WORK TO COMPLETE: Filter the entries below down to the lines that hold "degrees".

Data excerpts
= Beginning of Section =

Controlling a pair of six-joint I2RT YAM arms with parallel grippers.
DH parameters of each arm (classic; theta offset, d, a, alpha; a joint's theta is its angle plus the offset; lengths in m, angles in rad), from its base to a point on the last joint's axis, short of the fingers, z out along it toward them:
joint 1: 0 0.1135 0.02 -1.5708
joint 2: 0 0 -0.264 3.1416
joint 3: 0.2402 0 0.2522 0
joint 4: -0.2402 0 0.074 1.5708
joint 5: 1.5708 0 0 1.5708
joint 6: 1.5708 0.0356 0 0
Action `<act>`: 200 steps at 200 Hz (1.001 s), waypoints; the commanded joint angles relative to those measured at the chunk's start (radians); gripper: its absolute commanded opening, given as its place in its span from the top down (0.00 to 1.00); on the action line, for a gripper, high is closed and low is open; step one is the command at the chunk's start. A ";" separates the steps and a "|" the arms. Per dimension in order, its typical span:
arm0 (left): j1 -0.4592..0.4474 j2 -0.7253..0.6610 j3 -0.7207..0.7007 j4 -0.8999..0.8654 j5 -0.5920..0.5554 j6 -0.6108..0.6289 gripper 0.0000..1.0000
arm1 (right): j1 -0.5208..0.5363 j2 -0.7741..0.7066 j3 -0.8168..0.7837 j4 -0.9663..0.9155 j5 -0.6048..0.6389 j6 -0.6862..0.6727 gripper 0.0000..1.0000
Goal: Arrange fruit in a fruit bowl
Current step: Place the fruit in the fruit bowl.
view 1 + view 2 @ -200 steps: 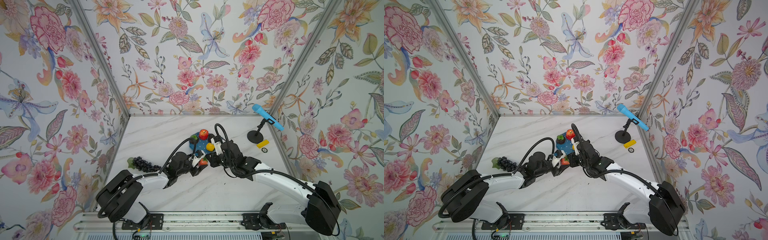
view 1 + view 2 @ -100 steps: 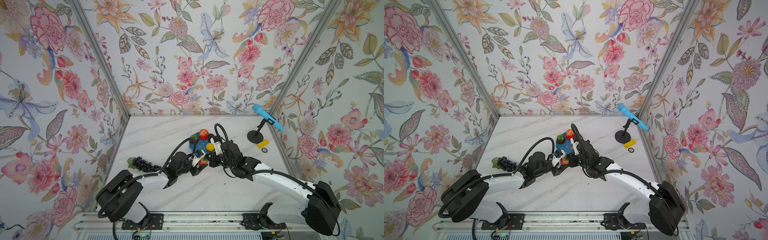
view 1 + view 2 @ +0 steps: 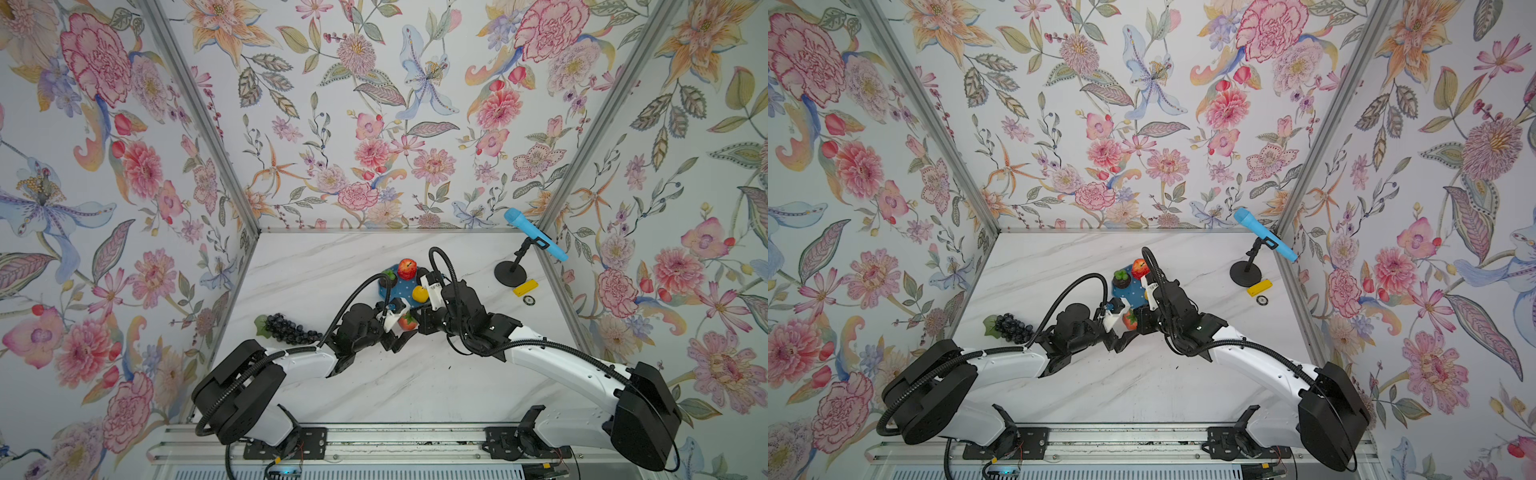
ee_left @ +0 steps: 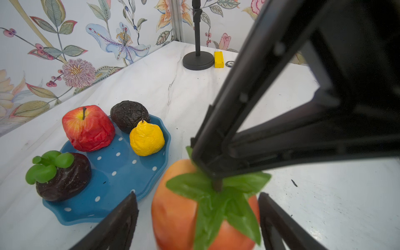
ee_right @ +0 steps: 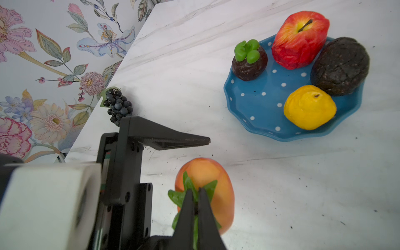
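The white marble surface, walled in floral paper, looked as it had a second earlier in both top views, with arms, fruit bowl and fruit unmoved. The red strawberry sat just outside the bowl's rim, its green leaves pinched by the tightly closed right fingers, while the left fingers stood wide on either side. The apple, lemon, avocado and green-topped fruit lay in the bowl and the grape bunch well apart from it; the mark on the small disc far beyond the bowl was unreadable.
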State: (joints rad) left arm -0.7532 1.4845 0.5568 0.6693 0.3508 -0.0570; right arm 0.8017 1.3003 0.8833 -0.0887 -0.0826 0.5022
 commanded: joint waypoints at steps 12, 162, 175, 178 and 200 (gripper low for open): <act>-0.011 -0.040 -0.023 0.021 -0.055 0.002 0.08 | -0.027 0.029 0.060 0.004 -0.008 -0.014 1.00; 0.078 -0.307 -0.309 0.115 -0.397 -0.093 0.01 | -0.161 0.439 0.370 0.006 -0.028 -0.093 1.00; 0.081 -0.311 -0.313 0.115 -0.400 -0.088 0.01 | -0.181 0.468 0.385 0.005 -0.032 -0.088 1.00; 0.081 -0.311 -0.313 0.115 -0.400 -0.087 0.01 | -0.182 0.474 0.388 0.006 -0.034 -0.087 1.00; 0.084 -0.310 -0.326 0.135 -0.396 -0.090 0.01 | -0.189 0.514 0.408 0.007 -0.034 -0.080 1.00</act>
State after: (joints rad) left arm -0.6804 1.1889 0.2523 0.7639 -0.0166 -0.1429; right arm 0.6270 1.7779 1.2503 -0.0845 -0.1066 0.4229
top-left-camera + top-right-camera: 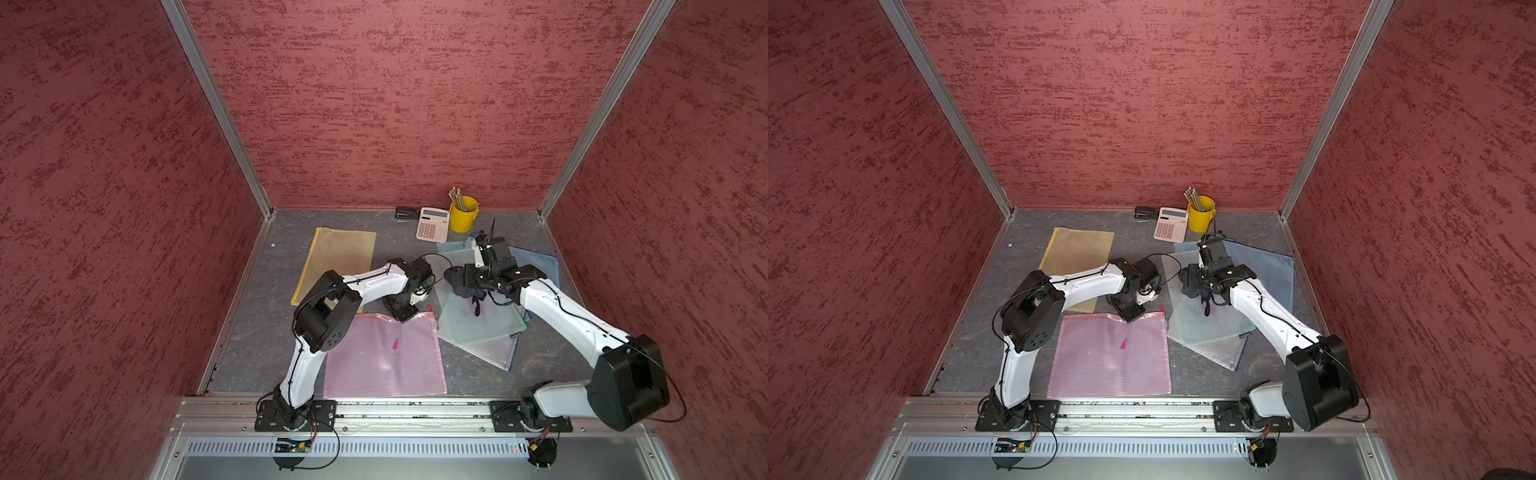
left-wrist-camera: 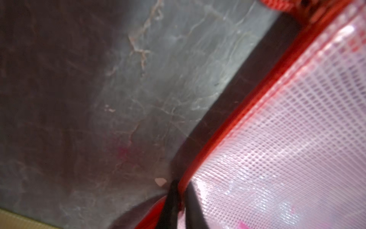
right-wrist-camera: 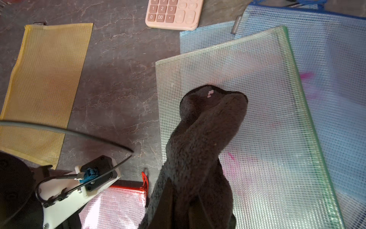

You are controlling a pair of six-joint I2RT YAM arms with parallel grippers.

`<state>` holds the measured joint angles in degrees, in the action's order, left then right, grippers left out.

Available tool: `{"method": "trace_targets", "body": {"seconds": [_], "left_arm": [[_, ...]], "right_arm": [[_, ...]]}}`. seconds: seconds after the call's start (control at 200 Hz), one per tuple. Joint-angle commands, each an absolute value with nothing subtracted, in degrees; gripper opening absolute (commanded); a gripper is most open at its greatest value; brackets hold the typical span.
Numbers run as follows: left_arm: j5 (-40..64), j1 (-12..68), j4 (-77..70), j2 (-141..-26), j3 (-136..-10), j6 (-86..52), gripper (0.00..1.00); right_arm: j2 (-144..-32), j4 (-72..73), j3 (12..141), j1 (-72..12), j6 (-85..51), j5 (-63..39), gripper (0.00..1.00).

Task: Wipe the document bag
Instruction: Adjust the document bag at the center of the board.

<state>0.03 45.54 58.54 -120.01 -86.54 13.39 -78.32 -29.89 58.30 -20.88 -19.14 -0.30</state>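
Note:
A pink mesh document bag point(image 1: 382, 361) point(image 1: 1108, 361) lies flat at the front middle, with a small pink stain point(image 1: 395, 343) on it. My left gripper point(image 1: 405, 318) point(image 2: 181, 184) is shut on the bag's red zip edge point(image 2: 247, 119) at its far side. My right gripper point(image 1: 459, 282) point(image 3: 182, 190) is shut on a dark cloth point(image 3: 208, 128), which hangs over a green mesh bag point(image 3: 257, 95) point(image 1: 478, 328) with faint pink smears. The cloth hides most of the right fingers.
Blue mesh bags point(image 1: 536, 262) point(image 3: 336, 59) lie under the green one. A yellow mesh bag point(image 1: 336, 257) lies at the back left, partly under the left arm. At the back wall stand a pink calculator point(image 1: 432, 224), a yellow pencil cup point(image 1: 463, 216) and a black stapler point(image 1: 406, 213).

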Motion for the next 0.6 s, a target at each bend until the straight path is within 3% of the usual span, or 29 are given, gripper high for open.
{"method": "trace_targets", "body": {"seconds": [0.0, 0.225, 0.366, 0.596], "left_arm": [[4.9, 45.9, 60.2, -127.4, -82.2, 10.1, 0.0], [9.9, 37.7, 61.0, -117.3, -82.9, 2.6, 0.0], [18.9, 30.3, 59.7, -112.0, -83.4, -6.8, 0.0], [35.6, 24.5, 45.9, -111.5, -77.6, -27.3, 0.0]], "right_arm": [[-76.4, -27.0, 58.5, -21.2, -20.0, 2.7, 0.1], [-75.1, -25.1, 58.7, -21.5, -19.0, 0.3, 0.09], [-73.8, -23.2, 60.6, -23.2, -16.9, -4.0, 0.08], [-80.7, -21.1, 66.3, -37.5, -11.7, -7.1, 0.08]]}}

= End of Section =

WRITTEN SOLUTION:
`<state>` holds the measured joint angles in degrees, in the action's order, left then right, grippers left out.
Available tool: `{"method": "trace_targets", "body": {"seconds": [_], "left_arm": [[_, ...]], "right_arm": [[_, ...]]}}`. seconds: seconds after the call's start (control at 200 Hz), one per tuple. Joint-angle commands, each an absolute value with nothing subtracted, in degrees; gripper opening absolute (commanded); a gripper is most open at its greatest value; brackets hold the typical span.

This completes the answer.